*** Provided data ***

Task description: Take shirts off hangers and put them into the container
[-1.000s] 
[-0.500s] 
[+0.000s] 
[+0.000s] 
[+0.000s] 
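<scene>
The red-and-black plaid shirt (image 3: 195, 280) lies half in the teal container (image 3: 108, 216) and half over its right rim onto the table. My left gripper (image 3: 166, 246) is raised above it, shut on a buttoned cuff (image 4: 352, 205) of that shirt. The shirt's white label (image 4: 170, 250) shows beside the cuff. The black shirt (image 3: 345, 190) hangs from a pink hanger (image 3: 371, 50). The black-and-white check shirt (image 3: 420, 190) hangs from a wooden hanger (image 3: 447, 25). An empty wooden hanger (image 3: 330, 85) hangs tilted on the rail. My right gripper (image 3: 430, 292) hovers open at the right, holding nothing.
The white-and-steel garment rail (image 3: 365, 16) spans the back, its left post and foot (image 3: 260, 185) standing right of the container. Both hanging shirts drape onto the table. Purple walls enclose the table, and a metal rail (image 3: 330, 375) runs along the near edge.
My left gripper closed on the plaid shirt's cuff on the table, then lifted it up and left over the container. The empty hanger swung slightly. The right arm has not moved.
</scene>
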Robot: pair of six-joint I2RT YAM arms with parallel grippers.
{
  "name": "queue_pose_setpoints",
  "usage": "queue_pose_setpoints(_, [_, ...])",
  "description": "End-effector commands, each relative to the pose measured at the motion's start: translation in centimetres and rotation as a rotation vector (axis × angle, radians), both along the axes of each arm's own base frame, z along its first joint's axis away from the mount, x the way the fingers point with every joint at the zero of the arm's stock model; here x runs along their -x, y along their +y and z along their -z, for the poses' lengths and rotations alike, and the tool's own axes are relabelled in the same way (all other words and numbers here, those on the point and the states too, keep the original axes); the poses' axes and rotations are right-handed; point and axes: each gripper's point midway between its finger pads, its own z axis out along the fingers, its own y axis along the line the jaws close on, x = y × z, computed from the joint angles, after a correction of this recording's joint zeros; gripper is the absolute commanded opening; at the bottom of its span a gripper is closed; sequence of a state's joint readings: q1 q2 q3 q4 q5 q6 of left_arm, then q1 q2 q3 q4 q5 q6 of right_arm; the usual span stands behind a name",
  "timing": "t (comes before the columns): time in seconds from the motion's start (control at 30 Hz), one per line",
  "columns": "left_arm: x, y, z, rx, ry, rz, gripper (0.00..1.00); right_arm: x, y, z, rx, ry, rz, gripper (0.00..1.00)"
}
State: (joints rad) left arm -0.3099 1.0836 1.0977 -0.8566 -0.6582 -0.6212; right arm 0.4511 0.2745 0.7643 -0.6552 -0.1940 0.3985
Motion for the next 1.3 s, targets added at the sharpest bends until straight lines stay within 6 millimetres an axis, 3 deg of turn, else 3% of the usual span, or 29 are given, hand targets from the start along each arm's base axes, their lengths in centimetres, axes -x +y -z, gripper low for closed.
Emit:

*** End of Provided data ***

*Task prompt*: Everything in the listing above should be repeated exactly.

*Output of the task*:
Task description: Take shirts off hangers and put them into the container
[-1.000s] 
[-0.500s] 
[+0.000s] 
[+0.000s] 
[+0.000s] 
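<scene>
The red-and-black plaid shirt (image 3: 195, 280) lies half in the teal container (image 3: 108, 216) and half over its right rim onto the table. My left gripper (image 3: 166, 246) is raised above it, shut on a buttoned cuff (image 4: 352, 205) of that shirt. The shirt's white label (image 4: 170, 250) shows beside the cuff. The black shirt (image 3: 345, 190) hangs from a pink hanger (image 3: 371, 50). The black-and-white check shirt (image 3: 420, 190) hangs from a wooden hanger (image 3: 447, 25). An empty wooden hanger (image 3: 330, 85) hangs tilted on the rail. My right gripper (image 3: 430, 292) hovers open at the right, holding nothing.
The white-and-steel garment rail (image 3: 365, 16) spans the back, its left post and foot (image 3: 260, 185) standing right of the container. Both hanging shirts drape onto the table. Purple walls enclose the table, and a metal rail (image 3: 330, 375) runs along the near edge.
My left gripper closed on the plaid shirt's cuff on the table, then lifted it up and left over the container. The empty hanger swung slightly. The right arm has not moved.
</scene>
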Robot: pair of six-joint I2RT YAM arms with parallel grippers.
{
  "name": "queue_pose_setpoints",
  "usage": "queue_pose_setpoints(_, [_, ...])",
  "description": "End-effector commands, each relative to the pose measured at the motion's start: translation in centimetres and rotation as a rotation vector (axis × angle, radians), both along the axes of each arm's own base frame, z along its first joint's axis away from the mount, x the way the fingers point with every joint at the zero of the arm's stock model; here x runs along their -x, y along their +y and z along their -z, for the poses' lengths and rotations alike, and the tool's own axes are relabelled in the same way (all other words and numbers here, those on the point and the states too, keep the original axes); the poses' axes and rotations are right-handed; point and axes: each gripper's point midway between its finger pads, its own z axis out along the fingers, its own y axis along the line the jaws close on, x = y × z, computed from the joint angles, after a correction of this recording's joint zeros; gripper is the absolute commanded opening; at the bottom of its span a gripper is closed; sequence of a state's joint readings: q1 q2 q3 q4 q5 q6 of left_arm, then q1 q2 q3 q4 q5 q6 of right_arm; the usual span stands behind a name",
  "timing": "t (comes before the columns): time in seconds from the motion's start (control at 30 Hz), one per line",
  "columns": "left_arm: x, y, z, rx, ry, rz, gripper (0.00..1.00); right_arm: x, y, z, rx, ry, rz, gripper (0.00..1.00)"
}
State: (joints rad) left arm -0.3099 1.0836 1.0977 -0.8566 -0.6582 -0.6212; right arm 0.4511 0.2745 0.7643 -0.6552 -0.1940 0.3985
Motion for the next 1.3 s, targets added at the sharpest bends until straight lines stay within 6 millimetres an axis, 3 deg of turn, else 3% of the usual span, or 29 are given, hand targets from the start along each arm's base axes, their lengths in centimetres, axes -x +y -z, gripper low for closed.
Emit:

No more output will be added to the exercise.